On July 24, the Heat hosted the second annual GWL All-Star Game. This year, the entire Heat team faced the best of the Great West League, a departure from the normal format. The home run derby will also take place the same day. The Heat faced the Rogues for the second straight season in the GWL Championship, this time falling to their rivals 2 games to 0. In 2018, the Heat would return to the GWL Championship, this time against the Lincoln Potters. They downed the Potters 2 games to 0 to win their second and final championship.

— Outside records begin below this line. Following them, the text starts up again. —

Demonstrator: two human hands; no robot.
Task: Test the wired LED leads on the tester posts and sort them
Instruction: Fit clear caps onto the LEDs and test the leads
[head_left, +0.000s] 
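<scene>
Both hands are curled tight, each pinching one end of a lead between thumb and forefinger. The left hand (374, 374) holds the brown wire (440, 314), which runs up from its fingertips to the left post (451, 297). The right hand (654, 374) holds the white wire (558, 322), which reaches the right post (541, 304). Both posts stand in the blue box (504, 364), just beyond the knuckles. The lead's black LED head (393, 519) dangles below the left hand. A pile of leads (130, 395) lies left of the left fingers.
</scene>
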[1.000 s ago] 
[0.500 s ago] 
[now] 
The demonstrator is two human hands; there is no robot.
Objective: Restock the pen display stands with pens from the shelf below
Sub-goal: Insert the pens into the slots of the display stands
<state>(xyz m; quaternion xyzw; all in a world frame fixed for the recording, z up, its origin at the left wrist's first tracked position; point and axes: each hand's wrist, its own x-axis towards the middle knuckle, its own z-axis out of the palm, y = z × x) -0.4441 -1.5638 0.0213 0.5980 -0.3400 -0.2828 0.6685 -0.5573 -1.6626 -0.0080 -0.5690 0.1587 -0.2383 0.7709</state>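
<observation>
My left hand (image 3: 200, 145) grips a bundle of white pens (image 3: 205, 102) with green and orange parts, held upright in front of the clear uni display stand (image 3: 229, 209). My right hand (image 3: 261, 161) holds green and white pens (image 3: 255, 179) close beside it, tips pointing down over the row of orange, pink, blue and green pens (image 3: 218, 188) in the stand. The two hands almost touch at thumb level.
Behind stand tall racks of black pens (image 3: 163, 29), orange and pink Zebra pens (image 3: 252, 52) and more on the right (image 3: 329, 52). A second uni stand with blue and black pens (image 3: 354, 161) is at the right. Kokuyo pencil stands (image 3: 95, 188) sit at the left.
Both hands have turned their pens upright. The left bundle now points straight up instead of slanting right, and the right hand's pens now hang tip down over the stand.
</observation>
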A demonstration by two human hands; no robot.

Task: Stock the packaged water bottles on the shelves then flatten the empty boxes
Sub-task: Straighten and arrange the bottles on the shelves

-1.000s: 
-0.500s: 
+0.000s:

On October 4, 2018, the Heat GWL team announced that they were suspending operations as a result of the Great West League itself suspending operations.

===Year-by-year record===
====Western Baseball League====

| Year | League | Affiliation | Record | Finish | Manager | Playoffs |
|---|---|---|---|---|---|---|
| 1997 | Western Baseball League | none | 45–45 | 2nd South Division | Bill Plummer | defeated Reno 3–1 in championship |
| 1998 | Western Baseball League | none | 63–26 | 1st South Division | Bill Plummer | lost to Sonoma County 0–3 in semifinals |
| 1999 | Western Baseball League | none | 63–27 | 1st overall | Bill Plummer | lost to Tri-City 0–3 in championship |
| 2000 | Western Baseball League | none | 57–33 | 1st North Division | Charlie Kerfeld | lost to Zion in championship |
| 2001 | Western Baseball League | none | 56–34 | 1st North Division | Charlie Kerfeld | lost to Long Beach in championship |
| 2002 | Western Baseball League | none | 55–35 | 1st North Division | Charlie Kerfeld | defeated Long Beach in championship |

====Great West League====

| Year | League | Affiliation | Record | Finish | Manager | Playoffs |
|---|---|---|---|---|---|---|
| 2016 | Great West League | none | 34–23 | 2nd | Fred Ludwig | defeated Medford 2–1 in championship series |
| 2017 | Great West League | none | 38–22 | 2nd | Fred Ludwig | lost to Medford 2–0 in championship series |
| 2018 | Great West League | none | 43-14 | 1st | Fred Ludwig | defeated Lincoln Potters 2–0 in championship series |

==Broadcasting==
The original Chico Heat were broadcast on KPAY NewsTalk 1290 AM throughout their entire run with longtime area broadcaster Rory Miller on the call. The current Heat welcomed Miller back to the air waves on The Edge 101.7 FM sharing broadcast duties with KPAY's Mike Baca, with broadcast engineers Mike Vislosky and Ryan Mouser.

==The death of Steve Nettleton==
On January 11, 2019, Heat founder and majority owner Steve Nettleton died at age 79 following a long battle with Parkinson's Disease.